The results of comparing the accuracies of the developed models with each other and with current design codes could be concluded in the following points:

• ANN is the most accurate and most complicated developed predictive model with an average prediction accuracy of 83.0%, the EPR model comes in the second with an average accuracy of 76.5% and finally, GP is the last with an average accuracy of 67.9%. On the other hand, the current design codes showed more conservative predictions with accuracies of 55.7%, 40.1% & 61.9% for ACI, EC2 & JSCE, respectively.
• Although ANN is more accurate than EPR, the output of EPR is closed form equations unlike the ANN matrix of weights; hence, it is recommended to implement the ANN model in computerized calculations and use the EPR for rough manual checks.
• The relative importance shown in Figure 3 indicates that beam dimensions (b & d) had major influence on the shear capacity, followed by shear span (a/d), while other parameters have minor effects.
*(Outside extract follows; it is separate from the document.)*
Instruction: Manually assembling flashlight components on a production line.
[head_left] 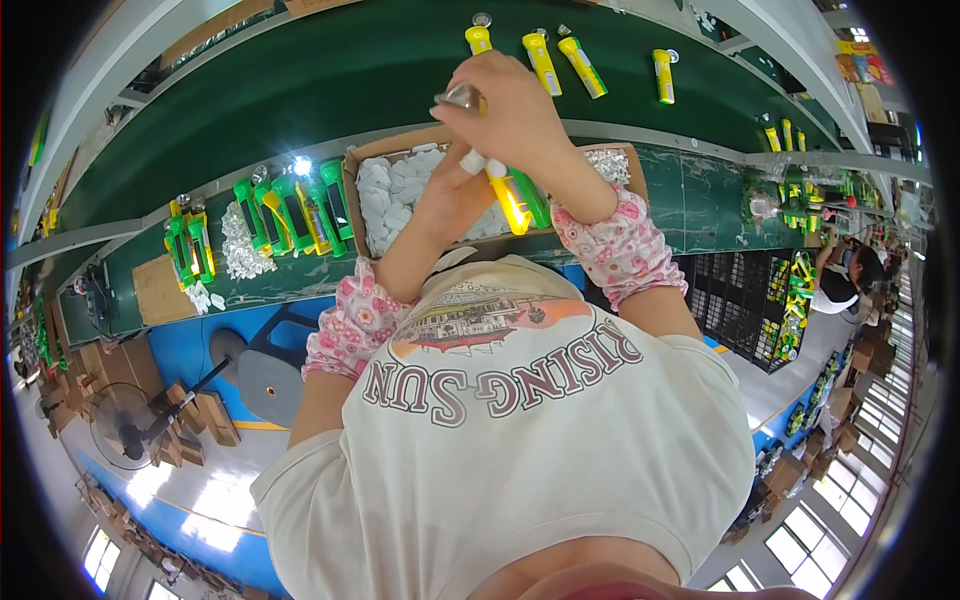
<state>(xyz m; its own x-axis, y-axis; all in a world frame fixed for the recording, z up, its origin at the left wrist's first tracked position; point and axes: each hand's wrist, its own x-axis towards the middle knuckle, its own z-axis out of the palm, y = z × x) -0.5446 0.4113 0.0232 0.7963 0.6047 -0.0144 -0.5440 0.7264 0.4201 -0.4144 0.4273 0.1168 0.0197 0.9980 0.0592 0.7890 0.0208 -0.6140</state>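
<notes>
Over the cardboard box, both of my hands are close together around a yellow and green flashlight [515, 200], whose lower end points back toward me. My left hand [448, 203] is closed at the flashlight's side, with something small and white at its fingers. Just above it, my right hand [515, 105] pinches a shiny silver reflector cup [462, 97]. The right hand hides the flashlight's upper part, so I cannot tell whether the cup touches it. The open box [350, 190] holds many white plastic pieces [392, 190] and small silvery parts [608, 165].
Several flashlights [542, 65] lie on the green belt [330, 75] beyond a metal rail. More flashlights [290, 215], one lit, stand at left beside a pile of clear small parts [245, 245]. Black crates [735, 295] stand at right; another person [838, 285] sits beyond. A stool [270, 370] is at left.
</notes>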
This conclusion matches the correlation factors shown in Table 2.
• The insignificant effect of (Gs) could be due to its limited variation, as indicated in the histogram in Figure 1.
• The GA technique successfully reduced the 330 terms of the conventional polynomial regression quadrilateral formula to only 24 terms without significant impact on its accuracy.
• Although all AI predictive models did not present a physical model or explanation for the shear failure mechanisms, they offered empirical alternatives based on actual test results.
• Like any other regression technique, the generated formulas are valid within the considered range of parameter values; beyond this range, the prediction accuracy should be verified.